Suwarni, the mother of Sugianto Lo, who was on the missing Malaysia Airlines Flight 370 with his wife Vinny, shows portraits of her son's family at her home in Medan, North Sumatra, Indonesia. Indonesians Sugianto Lo and his wife, Vinny Chynthya Tio, were taking a short break away from their three children, their first in more than 17 years as parents. It was hard. Family members had to convince them the children would be fine while they were gone. Binsar Bakkara / AP photo / March 25, 2014
Suwarni, the mother of Sugianto Lo, who was on the missing Malaysia Airlines Flight 370 with his wife Vinny, shows portraits of her son's family at her home in Medan, North Sumatra, Indonesia. IndonesShow more

Malaysia Flight 370: Relatives and friends recall the final few hours before the jet’s departure



KUALA LUMPUR // One morning, many stories.

The three women woke before sunrise that day, leaving their hotel while it was still dark and boarding a small plane in Kathmandu for a look at Mount Everest. They were Chinese retirees, avid photographers ending a two-week tour of the Himalayan nation.

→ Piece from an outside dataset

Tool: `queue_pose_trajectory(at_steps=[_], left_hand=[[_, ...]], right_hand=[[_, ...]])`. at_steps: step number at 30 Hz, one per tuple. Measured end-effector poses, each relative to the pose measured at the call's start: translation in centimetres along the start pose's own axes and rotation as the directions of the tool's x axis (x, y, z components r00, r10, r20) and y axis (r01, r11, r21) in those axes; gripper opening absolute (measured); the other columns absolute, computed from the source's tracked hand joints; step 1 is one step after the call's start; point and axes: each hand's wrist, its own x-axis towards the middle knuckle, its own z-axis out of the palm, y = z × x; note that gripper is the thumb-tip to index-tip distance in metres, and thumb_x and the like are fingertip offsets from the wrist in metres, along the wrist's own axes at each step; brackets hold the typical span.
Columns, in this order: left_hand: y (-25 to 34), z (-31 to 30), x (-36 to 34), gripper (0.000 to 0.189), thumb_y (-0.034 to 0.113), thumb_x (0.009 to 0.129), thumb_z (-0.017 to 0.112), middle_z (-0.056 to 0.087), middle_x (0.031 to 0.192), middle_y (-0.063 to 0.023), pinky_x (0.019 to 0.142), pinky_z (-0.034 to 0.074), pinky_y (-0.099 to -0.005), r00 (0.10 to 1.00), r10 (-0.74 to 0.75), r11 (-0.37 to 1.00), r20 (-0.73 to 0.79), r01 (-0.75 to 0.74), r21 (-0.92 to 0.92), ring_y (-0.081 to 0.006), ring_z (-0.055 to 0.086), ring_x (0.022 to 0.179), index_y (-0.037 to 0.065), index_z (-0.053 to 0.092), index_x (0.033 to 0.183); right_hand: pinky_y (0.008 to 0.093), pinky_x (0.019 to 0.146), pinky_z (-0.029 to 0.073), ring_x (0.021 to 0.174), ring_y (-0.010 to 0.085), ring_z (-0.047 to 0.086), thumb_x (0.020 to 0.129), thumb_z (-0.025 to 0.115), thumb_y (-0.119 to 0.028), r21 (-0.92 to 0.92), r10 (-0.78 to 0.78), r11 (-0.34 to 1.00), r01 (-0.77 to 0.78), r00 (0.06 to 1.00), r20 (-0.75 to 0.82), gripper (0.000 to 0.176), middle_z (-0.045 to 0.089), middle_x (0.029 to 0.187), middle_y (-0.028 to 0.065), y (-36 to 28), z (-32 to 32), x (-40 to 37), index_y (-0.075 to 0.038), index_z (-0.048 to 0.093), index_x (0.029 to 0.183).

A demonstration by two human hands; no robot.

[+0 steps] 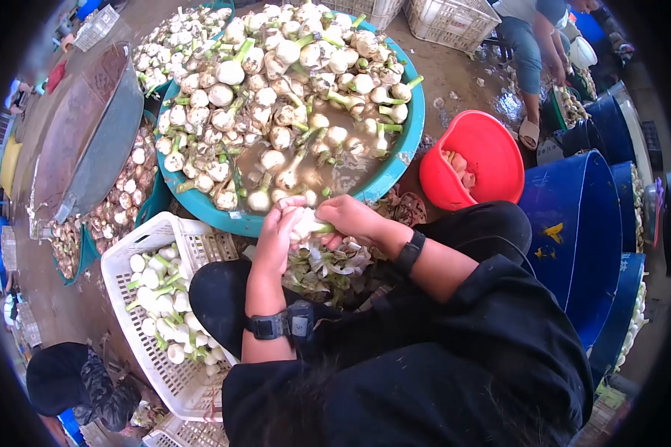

Late that night, after a stopover in Kuala Lumpur, they would head home to Beijing.

The Indonesian couple woke up at home, a tidy two-story concrete-walled house down a small alley in the city of Medan. A taxi arrived a few hours later to take them to the airport, starting them on a journey to a long-anticipated holiday without their children, a trip to China to see the Great Wall and Beijing’s Forbidden City.

In Kuala Lumpur’s Chinatown, the artists and calligraphers headed down to breakfast about 8am. Some had been celebrating the night before at the end of almost a week exhibiting their work. But they gathered early in the hotel restaurant, ready for a day of sightseeing and shopping before the late-night flight back to Beijing.

And in Perth, in Western Australia, the 39-year-old mechanical engineer woke up early in his red-roofed bungalow, leaving his wife and their two young boys for a 28-day mining job in Mongolia.

Just before he headed to the airport, on his way to connecting flights in Kuala Lumpur and Beijing, Paul Weeks gave his wife his wedding ring and watch for safekeeping. If anything happened to him, he said, he wanted the boys to have them someday. “Don’t be stupid!” she told him.

It was Friday morning, March 7.

By that evening, they would all be together in a departure lounge in Kuala Lumpur’s airport, with its granite floors and soaring ceilings and tiny plot of transplanted, living rainforest. And a little after midnight on March 8, Malaysia Airlines Flight MH370 took off for Beijing, carrying 239 people inside its meticulously engineered metal shell.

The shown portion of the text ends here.